▸ WHAT YOU ARE ASKED TO DO
Only these lines of the data below are wanted: the one with "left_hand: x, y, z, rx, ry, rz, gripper", the one with "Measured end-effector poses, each", and any lines between them, each repeated exactly.

[INFORMATION PROVIDED Boundary: Start]

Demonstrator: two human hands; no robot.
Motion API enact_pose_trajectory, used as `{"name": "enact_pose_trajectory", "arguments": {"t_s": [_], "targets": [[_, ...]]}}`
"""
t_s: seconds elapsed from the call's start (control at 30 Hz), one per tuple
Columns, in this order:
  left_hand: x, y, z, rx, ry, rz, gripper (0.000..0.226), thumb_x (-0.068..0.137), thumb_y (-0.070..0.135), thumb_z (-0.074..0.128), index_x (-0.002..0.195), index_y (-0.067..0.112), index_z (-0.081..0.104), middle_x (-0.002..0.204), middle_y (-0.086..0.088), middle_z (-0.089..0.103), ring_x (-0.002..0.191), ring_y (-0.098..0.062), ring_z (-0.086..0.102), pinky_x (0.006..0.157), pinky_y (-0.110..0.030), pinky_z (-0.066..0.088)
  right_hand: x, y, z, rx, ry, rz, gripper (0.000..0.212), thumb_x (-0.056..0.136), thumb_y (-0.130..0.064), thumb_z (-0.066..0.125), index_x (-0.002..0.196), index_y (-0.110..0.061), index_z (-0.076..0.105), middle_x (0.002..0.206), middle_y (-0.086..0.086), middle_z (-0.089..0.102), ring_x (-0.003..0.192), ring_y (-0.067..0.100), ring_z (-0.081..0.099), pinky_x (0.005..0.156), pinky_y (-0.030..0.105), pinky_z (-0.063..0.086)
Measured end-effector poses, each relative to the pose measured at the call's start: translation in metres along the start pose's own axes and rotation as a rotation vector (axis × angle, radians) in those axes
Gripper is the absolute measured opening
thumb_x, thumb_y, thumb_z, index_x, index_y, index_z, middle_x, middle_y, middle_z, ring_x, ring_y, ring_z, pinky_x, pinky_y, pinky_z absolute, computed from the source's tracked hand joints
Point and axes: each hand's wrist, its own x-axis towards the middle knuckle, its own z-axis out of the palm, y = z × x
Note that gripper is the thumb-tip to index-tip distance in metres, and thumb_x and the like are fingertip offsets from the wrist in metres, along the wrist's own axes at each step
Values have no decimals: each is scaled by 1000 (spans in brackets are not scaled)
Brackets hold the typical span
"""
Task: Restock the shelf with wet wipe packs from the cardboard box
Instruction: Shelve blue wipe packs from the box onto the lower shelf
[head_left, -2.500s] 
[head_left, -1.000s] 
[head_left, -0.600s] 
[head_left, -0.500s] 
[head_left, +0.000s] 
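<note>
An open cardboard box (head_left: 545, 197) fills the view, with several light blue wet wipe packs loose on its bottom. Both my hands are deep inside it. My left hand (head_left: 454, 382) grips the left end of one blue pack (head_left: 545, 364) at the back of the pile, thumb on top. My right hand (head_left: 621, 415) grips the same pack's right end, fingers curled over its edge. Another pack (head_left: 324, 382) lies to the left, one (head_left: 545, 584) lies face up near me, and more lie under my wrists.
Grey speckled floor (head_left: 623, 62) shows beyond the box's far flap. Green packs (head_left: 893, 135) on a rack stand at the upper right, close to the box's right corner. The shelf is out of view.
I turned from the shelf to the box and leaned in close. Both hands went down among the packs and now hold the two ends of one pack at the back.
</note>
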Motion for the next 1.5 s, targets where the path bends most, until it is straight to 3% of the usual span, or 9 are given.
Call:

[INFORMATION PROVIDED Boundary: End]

▸ ANSWER SPACE
  left_hand: x, y, z, rx, ry, rz, gripper (0.000..0.226), thumb_x (-0.068..0.137), thumb_y (-0.070..0.135), thumb_z (-0.074..0.128), index_x (-0.002..0.195), index_y (-0.067..0.112), index_z (-0.081..0.104), middle_x (-0.002..0.204), middle_y (-0.086..0.088), middle_z (-0.089..0.103), ring_x (-0.002..0.191), ring_y (-0.098..0.062), ring_z (-0.086..0.102), pinky_x (0.006..0.157), pinky_y (-0.110..0.030), pinky_z (-0.066..0.088)
  right_hand: x, y, z, rx, ry, rz, gripper (0.000..0.212), thumb_x (-0.056..0.136), thumb_y (-0.130..0.064), thumb_z (-0.066..0.125), index_x (-0.002..0.196), index_y (-0.110..0.061), index_z (-0.076..0.105), middle_x (0.002..0.206), middle_y (-0.086..0.086), middle_z (-0.089..0.102), ring_x (-0.003..0.192), ring_y (-0.067..0.100), ring_z (-0.081..0.099), pinky_x (0.005..0.156), pinky_y (-0.030..0.105), pinky_z (-0.063..0.086)
Measured end-effector poses, each relative to the pose measured at the call's start: translation in metres along the start pose's own axes and rotation as a rotation vector (axis × angle, radians) in those axes

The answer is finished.